Responsibilities and Day-to-Day View
Build software to help operations and support teams – Proactively build and implement services to make operations more effective and reduce toil. This includes adjustments to monitoring and alerting to automating scripts and code in production. Candidate can be tasked with building a homegrown tool from scratch to help with issues in software delivery or resolving impacts from outages/incident.
Fix support escalation issues: Optimize on-call rotations and processes – Improve system reliability through the optimization of on-call processes. Add automation and context to alerts – leading to better real-time collaborative response from on-call responders. Additionally, update runbooks, tools and documentation to help prepare on-call teams for future incidents.
Document “tribal” knowledge – Gain exposure to systems in both staging and production, and take part in work with software development, support, IT operations and on-call duties – to build up historical knowledge over time. Instead of silo-ing this knowledge, ensure constant upkeep of documentation and runbooks to ensure that teams get the information they need right when they need it.
Conducting post-incident reviews – Thorough and transparent post-incident reviews to keep teams honest and ensure that everyone is conducting post-incident reviews, documenting their findings and taking action on their learnings.
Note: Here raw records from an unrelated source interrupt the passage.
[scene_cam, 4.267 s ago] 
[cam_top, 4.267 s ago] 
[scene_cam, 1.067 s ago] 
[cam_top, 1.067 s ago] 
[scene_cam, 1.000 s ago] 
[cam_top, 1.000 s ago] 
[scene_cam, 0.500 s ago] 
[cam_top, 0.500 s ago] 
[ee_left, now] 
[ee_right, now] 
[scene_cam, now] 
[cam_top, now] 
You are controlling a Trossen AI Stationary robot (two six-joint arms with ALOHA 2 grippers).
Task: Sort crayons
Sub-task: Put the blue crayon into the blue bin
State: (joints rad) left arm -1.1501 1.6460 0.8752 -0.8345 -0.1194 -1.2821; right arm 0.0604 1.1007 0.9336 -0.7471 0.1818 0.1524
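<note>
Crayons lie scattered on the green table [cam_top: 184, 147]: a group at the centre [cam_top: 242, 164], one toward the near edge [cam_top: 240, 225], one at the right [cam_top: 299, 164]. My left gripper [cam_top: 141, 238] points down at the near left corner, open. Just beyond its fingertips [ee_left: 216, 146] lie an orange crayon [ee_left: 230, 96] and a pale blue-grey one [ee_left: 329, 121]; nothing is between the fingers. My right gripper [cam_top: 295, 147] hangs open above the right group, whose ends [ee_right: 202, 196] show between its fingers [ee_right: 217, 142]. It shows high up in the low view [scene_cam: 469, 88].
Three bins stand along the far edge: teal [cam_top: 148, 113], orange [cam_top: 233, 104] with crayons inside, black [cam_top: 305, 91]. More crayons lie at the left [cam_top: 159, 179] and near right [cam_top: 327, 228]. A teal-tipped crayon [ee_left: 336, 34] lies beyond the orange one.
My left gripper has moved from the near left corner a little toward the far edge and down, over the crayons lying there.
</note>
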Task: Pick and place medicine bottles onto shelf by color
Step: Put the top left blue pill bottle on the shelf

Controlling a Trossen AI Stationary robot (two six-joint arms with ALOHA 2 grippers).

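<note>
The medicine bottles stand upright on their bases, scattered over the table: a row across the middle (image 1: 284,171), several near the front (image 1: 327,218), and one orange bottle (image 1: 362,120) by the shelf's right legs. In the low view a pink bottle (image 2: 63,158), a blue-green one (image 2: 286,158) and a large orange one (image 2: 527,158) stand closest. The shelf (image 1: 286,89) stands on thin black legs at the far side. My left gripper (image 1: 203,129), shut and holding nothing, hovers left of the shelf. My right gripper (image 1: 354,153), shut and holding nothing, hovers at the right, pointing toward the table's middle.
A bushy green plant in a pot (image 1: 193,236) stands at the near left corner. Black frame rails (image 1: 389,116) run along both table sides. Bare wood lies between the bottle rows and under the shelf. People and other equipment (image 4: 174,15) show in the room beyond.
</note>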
Take action items for building or optimizing parts of the SDLC or incident lifecycle to bolster reliability of the service.
Develop automation for mission critical applications using scripts, programs
Provide customer impact analysis and troubleshoot complex issues using domain knowledge of AT&T Sales & Ordering flows, applications, and downstream interfaces
Support APIs in K8s environment
Contribute to design and implementation of new system layers utilizing principles of high-complexity compute environments.
Provide on-call support for Production customer facing issues
Work with developers, environment teams to identify necessary resources and remove constraints to increase application availability.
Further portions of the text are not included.